» **What this task involves**:
Everything in the data below is left aside except the lines from the one containing "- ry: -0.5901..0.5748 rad" through the one containing "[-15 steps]"; repeat those exactly.

» **Entries supplied**:
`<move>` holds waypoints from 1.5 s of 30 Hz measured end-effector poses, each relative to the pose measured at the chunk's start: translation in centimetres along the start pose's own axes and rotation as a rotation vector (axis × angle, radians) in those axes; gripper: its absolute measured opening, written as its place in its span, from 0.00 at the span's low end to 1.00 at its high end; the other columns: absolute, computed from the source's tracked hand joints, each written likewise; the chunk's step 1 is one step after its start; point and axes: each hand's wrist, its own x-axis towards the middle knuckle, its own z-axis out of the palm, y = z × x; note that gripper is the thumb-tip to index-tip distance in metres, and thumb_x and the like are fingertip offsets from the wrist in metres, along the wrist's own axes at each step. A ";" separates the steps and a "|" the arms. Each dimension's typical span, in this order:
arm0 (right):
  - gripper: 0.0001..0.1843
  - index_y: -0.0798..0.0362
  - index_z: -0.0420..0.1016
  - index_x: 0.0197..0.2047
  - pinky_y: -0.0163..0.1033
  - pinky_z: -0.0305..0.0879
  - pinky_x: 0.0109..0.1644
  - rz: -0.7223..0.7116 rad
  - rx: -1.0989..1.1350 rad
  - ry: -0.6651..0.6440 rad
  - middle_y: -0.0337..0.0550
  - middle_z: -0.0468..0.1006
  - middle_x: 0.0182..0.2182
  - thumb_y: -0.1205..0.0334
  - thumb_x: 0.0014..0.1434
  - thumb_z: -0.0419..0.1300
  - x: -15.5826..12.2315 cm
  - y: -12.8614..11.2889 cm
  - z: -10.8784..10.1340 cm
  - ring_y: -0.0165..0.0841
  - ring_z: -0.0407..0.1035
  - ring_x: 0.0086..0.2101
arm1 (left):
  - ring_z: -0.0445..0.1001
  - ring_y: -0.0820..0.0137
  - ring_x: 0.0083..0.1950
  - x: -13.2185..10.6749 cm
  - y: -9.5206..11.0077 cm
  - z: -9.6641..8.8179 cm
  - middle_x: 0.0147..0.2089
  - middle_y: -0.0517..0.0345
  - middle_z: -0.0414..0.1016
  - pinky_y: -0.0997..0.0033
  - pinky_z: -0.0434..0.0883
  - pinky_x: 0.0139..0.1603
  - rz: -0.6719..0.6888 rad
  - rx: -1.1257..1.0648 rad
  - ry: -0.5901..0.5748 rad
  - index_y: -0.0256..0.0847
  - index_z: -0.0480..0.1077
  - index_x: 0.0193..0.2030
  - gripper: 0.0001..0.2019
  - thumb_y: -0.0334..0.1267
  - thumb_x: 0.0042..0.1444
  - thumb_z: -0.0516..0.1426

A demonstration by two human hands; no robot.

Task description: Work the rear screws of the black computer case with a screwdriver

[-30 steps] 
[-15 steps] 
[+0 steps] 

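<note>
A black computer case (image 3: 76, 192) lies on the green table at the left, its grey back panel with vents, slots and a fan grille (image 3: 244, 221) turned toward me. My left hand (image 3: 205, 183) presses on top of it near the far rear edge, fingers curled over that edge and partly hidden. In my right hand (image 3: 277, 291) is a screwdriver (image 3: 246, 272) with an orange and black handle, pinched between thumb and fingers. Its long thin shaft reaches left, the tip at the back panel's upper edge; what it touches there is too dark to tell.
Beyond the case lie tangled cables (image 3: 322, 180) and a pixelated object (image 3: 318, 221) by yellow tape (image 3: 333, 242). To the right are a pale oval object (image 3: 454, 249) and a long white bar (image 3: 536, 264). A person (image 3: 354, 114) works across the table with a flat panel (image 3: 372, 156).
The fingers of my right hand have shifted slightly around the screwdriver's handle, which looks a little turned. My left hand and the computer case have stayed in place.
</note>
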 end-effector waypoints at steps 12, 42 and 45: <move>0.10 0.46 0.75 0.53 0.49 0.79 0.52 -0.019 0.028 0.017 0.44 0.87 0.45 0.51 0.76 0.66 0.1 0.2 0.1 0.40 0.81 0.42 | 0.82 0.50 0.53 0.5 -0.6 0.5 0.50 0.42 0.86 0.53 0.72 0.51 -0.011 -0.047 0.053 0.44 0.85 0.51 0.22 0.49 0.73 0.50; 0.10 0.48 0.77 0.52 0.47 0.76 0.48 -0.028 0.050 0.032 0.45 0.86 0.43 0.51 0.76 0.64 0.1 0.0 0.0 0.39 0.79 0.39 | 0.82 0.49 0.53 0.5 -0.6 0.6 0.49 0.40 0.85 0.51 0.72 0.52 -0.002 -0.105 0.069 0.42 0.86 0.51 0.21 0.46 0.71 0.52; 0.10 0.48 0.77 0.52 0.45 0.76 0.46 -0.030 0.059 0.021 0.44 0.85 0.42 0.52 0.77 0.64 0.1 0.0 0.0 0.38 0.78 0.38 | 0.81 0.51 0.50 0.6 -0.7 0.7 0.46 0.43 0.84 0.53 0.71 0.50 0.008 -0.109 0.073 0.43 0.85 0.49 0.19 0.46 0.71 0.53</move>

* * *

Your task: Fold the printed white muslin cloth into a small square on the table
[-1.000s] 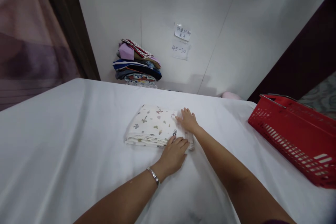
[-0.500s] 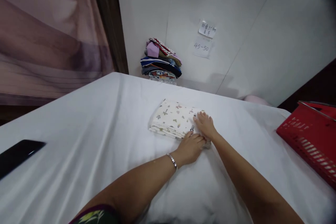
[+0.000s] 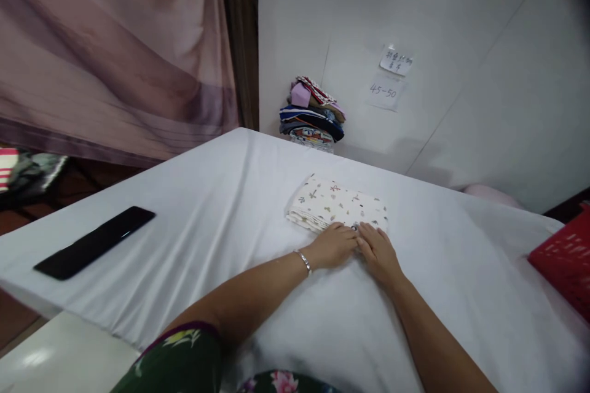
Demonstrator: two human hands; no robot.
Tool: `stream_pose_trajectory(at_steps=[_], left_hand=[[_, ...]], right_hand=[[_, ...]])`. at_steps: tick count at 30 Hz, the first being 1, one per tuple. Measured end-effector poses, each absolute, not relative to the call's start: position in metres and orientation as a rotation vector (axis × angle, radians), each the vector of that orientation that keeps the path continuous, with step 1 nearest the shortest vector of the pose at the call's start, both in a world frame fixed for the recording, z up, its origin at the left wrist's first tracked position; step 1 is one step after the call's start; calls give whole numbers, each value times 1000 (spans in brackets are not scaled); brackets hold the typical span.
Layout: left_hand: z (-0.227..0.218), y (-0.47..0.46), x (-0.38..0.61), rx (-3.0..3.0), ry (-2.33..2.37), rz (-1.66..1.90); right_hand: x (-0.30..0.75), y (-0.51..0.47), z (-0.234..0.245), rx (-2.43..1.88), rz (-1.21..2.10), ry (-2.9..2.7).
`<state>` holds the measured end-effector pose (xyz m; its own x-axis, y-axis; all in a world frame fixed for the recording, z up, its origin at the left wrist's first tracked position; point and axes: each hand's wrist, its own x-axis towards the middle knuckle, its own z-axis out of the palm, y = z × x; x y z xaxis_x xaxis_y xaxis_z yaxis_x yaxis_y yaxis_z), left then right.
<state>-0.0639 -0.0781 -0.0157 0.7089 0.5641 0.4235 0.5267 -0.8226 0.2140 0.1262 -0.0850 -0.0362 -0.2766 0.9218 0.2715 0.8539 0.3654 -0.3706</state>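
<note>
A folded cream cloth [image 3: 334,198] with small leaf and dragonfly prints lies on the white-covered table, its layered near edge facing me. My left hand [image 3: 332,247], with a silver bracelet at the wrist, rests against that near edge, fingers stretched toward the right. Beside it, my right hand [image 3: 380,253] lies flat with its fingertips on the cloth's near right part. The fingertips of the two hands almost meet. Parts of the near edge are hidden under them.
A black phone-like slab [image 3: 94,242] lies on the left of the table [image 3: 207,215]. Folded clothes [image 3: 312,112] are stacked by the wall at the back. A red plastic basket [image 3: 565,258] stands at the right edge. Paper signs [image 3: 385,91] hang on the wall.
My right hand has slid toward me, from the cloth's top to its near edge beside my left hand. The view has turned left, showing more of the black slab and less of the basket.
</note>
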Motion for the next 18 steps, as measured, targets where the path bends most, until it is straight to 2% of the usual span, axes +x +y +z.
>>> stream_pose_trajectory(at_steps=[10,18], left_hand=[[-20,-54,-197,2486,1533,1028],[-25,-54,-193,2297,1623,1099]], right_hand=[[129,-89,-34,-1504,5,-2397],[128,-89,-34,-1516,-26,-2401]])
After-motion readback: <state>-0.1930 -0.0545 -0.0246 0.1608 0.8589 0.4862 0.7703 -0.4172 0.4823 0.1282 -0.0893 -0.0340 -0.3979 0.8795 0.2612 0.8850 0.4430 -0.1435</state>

» **Result of this task**:
  - ry: -0.5901..0.5748 rad
  - index_y: -0.0256..0.0847
  - index_z: -0.0480..0.1077
  - index_x: 0.0193..0.2030
  - gripper: 0.0001..0.2019
  - thumb_y: -0.0334..0.1267
  - thumb_x: 0.0042..0.1444
  - thumb_z: -0.0516..0.1426

A demonstration by two human hands; no robot.

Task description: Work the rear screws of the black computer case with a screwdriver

[-30 steps] 
[-15 steps] 

The answer, as written, is complete.